Gregor se esforzaba en hacer hablar a Laisa, pero ella tenía su propia forma de insistir amablemente en un intercambio de información punto por punto. Hacía años que Miles no oía a Gregor hablar tanto.
Cuando aparecieron los pasteles de crema, junto con una bandeja de cinco clases distintas de tés y cafés, Gregor dijo tímidamente:
—Te he preparado una pequeña sorpresa, Laisa.
Hizo un imperceptible gesto con la mano, una señal preparada con antelación que fue captada por un lacayo de librea, quien inmediatamente desapareció entre los matorrales.
—Dijiste que nunca habías visto un caballo excepto en los vids. El caballo es un símbolo tan claro de los Vor que pensé que te gustaría cabalgar uno.
El hombre de la librea regresó con la yegua blanca más hermosa que Miles había visto en su vida. Ni siquiera en los bien provistos establos de su padre había un animal comparable.

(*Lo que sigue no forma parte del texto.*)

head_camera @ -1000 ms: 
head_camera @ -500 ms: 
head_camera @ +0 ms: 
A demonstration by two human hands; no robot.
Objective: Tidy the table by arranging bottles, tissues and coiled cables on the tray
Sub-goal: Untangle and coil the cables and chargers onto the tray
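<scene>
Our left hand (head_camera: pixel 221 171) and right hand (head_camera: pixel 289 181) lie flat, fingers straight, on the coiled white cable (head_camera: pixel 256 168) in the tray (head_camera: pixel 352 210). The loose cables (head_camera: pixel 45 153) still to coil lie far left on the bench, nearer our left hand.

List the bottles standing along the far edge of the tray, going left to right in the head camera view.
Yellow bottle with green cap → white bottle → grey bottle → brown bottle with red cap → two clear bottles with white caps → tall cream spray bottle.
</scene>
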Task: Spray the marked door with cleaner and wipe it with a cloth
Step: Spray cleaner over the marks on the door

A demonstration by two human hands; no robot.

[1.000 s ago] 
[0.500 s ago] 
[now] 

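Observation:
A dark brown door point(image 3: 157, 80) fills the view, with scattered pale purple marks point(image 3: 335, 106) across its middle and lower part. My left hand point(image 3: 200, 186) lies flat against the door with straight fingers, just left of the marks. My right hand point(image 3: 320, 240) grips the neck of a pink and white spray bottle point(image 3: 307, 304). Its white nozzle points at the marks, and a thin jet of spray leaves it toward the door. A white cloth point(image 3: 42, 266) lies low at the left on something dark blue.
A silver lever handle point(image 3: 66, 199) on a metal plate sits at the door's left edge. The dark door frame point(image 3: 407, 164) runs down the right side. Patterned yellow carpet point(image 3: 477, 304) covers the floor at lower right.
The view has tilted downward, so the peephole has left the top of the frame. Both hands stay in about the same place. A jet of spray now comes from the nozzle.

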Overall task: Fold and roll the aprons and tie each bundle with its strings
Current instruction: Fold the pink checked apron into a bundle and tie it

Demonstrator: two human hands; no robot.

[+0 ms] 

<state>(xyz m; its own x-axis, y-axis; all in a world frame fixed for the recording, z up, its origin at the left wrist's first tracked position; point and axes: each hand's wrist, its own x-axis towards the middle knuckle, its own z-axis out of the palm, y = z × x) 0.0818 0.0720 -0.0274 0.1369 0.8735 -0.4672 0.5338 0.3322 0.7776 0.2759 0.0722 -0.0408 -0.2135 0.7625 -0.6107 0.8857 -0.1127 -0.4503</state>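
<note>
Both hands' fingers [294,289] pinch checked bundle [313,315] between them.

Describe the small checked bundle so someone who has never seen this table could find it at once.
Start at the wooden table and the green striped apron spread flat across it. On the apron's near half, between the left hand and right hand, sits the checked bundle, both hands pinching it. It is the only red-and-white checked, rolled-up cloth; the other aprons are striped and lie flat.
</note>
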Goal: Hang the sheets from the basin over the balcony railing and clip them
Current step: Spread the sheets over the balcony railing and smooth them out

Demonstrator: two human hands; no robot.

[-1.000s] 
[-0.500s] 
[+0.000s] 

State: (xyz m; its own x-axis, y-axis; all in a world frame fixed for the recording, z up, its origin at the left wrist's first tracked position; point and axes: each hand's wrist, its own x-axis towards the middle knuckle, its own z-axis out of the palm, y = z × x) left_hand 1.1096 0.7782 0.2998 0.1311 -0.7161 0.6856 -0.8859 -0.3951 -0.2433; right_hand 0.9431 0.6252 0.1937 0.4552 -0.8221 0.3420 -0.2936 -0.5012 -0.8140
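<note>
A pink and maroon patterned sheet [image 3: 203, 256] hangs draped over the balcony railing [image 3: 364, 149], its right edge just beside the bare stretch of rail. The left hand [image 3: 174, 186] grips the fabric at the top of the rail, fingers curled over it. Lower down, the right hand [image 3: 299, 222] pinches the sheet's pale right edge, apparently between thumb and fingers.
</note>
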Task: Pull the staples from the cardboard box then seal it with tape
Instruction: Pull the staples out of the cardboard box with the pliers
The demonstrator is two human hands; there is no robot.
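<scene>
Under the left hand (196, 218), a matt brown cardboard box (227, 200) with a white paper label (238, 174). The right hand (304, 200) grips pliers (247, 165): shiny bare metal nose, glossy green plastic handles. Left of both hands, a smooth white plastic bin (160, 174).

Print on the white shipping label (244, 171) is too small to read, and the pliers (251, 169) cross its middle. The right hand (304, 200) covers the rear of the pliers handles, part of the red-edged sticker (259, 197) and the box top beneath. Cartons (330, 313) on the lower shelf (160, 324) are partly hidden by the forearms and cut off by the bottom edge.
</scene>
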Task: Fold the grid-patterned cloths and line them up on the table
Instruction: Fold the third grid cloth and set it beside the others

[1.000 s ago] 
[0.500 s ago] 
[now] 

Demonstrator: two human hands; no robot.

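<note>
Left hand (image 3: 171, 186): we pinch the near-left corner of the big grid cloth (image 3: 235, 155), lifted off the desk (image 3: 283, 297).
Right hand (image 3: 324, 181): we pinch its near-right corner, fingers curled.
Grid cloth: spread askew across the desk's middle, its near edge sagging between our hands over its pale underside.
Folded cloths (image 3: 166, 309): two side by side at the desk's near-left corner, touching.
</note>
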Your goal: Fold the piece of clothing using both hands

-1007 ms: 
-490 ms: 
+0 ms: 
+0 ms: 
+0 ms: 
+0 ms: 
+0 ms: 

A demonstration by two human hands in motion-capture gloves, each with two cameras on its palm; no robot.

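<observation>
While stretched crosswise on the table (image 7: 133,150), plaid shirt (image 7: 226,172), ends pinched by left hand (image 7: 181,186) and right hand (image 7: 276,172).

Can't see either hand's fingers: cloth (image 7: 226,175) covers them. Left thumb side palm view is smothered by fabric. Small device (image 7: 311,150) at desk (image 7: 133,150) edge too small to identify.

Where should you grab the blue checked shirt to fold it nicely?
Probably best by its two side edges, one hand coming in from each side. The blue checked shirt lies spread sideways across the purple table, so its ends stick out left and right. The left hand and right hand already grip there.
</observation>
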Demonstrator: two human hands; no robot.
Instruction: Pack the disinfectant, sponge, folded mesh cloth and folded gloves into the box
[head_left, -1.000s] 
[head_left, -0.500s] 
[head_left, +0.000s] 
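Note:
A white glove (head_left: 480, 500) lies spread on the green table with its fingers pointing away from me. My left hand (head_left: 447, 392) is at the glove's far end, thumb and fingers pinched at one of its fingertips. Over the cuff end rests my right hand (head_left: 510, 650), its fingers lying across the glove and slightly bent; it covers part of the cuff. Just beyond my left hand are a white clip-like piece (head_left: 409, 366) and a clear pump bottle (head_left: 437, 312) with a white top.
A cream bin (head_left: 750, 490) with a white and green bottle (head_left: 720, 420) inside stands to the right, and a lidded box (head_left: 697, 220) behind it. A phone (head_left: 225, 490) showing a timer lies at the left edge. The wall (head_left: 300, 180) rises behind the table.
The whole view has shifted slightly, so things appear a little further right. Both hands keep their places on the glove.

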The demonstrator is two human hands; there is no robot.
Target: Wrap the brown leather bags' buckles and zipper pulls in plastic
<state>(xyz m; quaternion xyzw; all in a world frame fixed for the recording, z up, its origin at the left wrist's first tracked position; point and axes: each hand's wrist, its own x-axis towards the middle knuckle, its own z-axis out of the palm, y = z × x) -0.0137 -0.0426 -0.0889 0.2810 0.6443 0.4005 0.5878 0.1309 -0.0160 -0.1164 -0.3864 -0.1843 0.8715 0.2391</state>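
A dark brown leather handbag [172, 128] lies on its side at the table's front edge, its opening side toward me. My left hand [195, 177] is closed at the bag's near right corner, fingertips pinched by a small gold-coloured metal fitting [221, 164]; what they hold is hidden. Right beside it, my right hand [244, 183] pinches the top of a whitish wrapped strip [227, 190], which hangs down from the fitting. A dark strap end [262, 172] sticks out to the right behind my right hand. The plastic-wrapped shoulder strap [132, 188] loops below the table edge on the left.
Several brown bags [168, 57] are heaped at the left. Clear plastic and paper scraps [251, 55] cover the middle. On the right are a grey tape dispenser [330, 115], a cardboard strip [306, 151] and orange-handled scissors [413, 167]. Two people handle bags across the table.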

Ojos grandes, aspecto elegante… los cascos eran de un negro reluciente, y en la larga crin plateada y la cola llevaba lazos escarlata trenzados, a juego con la silla y las riendas bordadas de escarlata atadas al pomo de la misma.
—Oh, cielos. —Laisa se quedó sin respiración mientras contemplaba el animal—. ¿Puedo acariciarlo? ¡Pero si no tengo ni idea de cómo cabalgar!
—Por supuesto.
Gregor la escoltó hasta la yegua; ella se echó a reír mientras sus manos volaban para tocar el brillante cuello y acariciaban la resplandeciente crin. La yegua entrecerró plácidamente los ojos, aceptando tranquila esas atenciones.
—Yo te guiaré —dijo Gregor—. Sólo un paseo. Es muy dócil.
En opinión de Miles, la yegua estaba casi dormida; Gregor no iba a correr ningún riesgo que pudiera estropear su espectáculo ecuestre.
Laisa emitió unos ruiditos dudosos, fascinados, del tipo por-favor-convénceme. Miles se inclinó hacia Lady Alys y susurró:
—¿Dónde ha encontrado Gregor ese caballo?
—A tres distritos de distancia —murmuró ella—. Lo trajeron ayer a los establos de la Residencia. Gregor lleva cuatro días instruyendo a su personal doméstico, planeando cada detalle de esta merienda.
—Te ayudaré a montar —continuó Gregor, mientras el palafrenero sostenía las riendas—. Déjame enseñarte cómo. Dobla la pierna y yo la sostengo en mis manos…
Hicieron falta tres intentos y un montón de risas para que Laisa montara. Si Gregor trataba de hacerse el simpático, lo consiguió con sorprendente
savoir faire
. Ella se sentó en la silla forrada de terciopelo encantada, complacida, un poco orgullosa de sí misma. Gregor tomó las riendas de manos del palafrenero, lo despidió, y guió al animal por el jardín, sin parar de hablar ni de hacer gestos.